Aim of the exercise: Please copy the listing that follows exactly, leaving out any pictures.

Top of Material provided

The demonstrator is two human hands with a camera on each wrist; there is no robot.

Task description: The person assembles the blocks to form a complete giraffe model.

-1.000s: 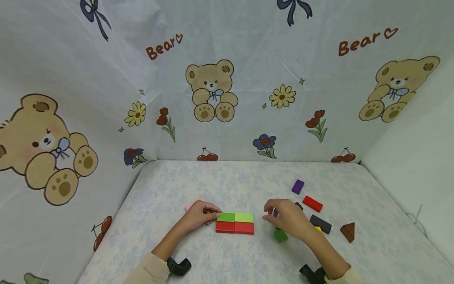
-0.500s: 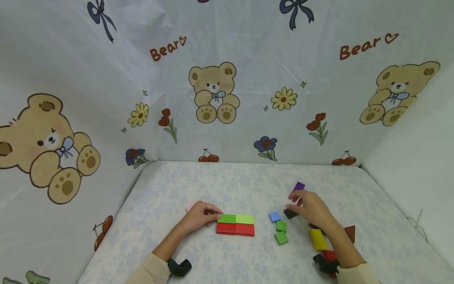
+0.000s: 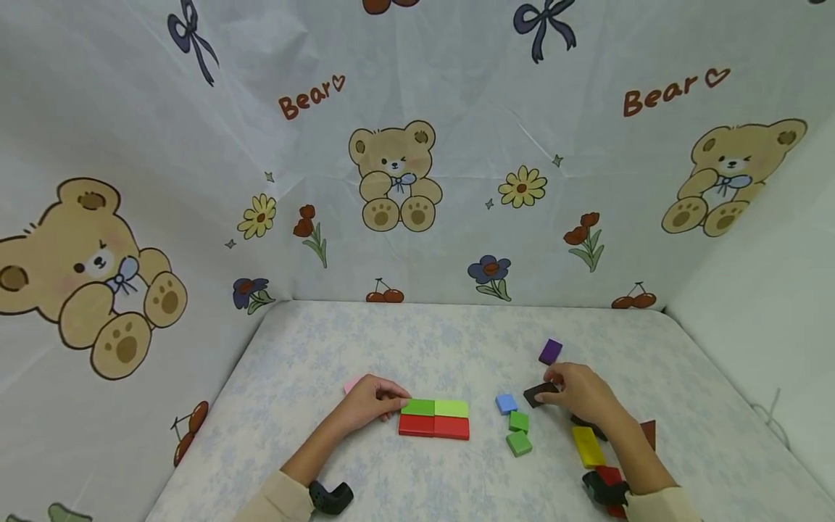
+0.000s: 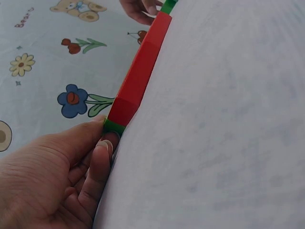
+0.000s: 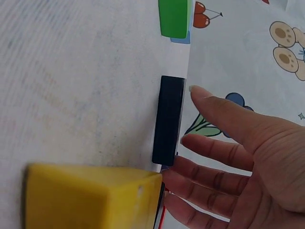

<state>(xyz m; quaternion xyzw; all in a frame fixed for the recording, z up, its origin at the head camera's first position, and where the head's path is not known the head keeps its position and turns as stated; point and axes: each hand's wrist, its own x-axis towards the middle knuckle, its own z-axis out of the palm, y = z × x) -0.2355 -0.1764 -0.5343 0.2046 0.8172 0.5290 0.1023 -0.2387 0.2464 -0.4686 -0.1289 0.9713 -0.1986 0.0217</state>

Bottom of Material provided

Output for this exercise:
The demonstrator is two human hands with a camera on each wrist; there is no robot.

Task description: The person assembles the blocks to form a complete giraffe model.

-1.000s: 
-0.500s: 
+0.000s: 
+0.000s: 
+0.000s: 

<state>(xyz m; quaternion xyzw; all in a frame fixed for the recording, z up, its origin at the head camera's first position, and where the head's path is not known the head keeps its position and turns as stated; point and axes: each hand's wrist, its own x-axis towards the middle knuckle, its own z-axis out of the palm, y = z × x) -0.2355 -0.1764 -0.5343 0.2046 0.8172 0.5290 0.1023 -0.2387 0.2464 -0.4686 -0.1289 0.9713 -0.1986 0.0217</state>

Now the answer is complete.